The ALJ gave great weight to Dr. Ketz's opinion, which he characterized as opining that plaintiff could walk for one hour in an eight-hour workday. While it is true that Dr. Ketz actually stated that plaintiff could walk for less than one hour, as plaintiff argues, the Court does not find the ALJ's characterization inconsistent with Dr. Ketz's opinion. First, Dr. Ketz's opinion specifically stated that plaintiff would experience "continued pain" upon "standing [for more than] one hour," noting that plaintiff was awaiting hardware removal. T. 381. Thus, Dr.
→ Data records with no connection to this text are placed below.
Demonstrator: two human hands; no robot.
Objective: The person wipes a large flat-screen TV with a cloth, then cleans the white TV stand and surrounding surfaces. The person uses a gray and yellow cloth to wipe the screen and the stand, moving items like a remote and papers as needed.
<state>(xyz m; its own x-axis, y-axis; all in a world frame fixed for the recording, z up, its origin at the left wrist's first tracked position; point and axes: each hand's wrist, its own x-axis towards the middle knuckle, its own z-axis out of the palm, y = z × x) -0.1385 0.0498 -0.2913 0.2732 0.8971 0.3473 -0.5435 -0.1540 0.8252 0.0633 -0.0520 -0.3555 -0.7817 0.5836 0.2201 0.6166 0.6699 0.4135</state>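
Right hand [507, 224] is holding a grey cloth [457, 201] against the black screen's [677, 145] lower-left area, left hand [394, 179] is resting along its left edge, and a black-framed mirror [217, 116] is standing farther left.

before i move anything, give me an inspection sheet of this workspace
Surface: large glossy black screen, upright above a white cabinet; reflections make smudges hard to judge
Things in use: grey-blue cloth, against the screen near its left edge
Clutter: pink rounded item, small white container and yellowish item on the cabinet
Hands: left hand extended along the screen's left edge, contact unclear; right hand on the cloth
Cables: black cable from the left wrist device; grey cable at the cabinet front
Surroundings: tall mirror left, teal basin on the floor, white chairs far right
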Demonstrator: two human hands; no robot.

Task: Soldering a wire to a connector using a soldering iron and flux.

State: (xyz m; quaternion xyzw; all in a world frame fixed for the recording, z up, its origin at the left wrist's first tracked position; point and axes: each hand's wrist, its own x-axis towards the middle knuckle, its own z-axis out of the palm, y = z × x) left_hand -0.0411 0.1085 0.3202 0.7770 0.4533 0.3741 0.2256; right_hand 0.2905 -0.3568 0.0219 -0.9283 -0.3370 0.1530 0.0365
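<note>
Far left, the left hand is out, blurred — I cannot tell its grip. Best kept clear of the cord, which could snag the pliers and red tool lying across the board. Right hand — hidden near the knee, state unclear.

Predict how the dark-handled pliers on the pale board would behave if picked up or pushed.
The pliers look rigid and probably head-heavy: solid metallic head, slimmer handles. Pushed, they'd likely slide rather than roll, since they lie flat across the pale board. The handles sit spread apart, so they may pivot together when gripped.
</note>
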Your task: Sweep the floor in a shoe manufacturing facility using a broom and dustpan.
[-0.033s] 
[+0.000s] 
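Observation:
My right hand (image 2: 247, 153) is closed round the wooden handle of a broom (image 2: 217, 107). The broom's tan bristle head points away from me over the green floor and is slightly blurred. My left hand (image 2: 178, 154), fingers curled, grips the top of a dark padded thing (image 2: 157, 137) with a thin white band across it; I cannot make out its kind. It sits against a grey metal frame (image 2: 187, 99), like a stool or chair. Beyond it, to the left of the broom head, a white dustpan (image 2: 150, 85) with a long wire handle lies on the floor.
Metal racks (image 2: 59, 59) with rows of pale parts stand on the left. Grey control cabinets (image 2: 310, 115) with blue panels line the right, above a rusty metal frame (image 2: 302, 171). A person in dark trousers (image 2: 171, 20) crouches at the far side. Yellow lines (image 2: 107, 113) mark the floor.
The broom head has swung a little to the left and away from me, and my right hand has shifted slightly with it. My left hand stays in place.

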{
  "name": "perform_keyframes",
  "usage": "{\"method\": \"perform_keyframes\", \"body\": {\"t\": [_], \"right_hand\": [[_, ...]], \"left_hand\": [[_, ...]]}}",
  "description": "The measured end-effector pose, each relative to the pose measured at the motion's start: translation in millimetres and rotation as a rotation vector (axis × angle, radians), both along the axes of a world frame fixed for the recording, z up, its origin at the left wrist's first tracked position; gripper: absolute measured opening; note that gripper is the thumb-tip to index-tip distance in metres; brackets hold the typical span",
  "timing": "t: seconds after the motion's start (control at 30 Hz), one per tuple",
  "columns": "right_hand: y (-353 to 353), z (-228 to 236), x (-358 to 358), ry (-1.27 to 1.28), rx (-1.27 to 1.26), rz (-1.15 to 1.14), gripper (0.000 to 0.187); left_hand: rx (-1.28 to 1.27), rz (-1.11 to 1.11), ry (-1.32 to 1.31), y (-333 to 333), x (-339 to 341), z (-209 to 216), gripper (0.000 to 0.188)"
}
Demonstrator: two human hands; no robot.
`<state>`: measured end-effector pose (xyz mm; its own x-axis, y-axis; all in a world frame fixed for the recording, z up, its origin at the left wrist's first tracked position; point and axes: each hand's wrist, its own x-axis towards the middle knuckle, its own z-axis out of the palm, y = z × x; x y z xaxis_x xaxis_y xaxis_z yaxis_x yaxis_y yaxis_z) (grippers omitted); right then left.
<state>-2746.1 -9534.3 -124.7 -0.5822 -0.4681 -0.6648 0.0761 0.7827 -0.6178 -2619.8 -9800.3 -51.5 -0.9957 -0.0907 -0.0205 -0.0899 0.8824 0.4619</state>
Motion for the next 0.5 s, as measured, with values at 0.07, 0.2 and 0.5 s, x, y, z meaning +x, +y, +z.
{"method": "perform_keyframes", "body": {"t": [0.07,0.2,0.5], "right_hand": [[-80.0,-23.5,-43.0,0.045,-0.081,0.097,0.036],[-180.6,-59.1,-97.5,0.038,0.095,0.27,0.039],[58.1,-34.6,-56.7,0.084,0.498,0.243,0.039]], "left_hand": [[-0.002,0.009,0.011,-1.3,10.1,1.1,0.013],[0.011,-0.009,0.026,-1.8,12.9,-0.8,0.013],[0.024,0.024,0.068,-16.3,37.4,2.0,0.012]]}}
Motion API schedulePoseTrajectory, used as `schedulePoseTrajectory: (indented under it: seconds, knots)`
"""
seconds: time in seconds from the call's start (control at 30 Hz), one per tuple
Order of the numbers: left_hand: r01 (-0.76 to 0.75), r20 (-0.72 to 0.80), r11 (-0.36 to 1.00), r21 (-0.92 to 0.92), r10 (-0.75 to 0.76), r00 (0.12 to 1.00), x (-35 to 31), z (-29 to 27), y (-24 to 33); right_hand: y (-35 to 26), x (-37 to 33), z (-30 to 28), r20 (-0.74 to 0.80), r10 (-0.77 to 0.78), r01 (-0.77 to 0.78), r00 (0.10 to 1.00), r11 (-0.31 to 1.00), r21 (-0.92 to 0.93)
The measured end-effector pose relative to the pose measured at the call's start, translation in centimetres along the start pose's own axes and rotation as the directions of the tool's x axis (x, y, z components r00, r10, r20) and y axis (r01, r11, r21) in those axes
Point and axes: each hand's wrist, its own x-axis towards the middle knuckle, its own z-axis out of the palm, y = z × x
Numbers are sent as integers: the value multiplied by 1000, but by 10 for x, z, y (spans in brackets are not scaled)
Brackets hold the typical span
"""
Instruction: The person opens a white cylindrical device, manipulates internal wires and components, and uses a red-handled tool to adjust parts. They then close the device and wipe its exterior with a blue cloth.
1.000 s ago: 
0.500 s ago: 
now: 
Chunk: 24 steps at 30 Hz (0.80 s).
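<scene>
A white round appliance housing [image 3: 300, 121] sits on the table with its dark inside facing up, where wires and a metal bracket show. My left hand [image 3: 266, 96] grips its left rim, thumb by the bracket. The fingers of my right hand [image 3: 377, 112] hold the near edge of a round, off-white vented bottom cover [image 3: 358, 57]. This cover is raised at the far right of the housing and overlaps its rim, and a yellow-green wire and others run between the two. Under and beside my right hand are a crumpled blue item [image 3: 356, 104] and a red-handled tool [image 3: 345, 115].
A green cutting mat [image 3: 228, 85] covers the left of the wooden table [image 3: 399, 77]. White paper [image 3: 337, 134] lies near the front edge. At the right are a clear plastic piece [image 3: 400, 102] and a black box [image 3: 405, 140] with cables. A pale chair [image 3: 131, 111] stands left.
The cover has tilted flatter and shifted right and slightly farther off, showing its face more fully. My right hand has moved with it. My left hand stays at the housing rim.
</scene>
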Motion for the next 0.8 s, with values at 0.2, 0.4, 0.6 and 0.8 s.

Ketz himself interpreted the restriction as meaning that plaintiff could not stand for more than one hour - not that he could stand for significantly less than one hour. Second, plaintiff himself testified that he could stand for up to one hour. T. 35 ("I can't stand more than one hour."). Thus, the Court finds that the ALJ's characterization of the ALJ's opinion in this regard, as well as his inclusion of a one-hour limitation in his hypothetical to the vocational expert ("VE"), was not error.

Plaintiff next contends that the ALJ erred in rejecting Dr. Ketz's opinion that plaintiff could never climb, balance, kneel, crouch, crawl, or stoop. The ALJ rejected that portion of Dr. Ketz's opinion, finding that the evidence of record did not support such a limitation, and noting that the limitations "may have been temporary due to the claimant's complaints of pain and impending hardware removal." T. 24.

The ALJ's rejection of this portion of the opinion was not error. See Pavia v. Colvin, 2015 WL 4644537, *4 (W.D.N.Y. Aug. 4, 2015) (noting that it is "within the province of the ALJ to credit portions of a treating physician's report while declining to accept other portions of the same report") (citing Veino v. Barnhart, 312 F.3d 578, 588 (2d Cir. 2002)). The record indicates that plaintiff's overall condition improved steadily in the months following his accident. Dr. Ketz's commentary noting that plaintiff was "awaiting surgery for hardware removal" is especially significant, because this comment indicated that the opined limitations were a result of that fact. T. 381. Approximately eight months following his hardware removal surgery, plaintiff presented to Dr. Lamb and had a normal physical examination and normal gait. Thus, substantial evidence supports the ALJ's decision to reject this portion of Dr. Ketz's opinion.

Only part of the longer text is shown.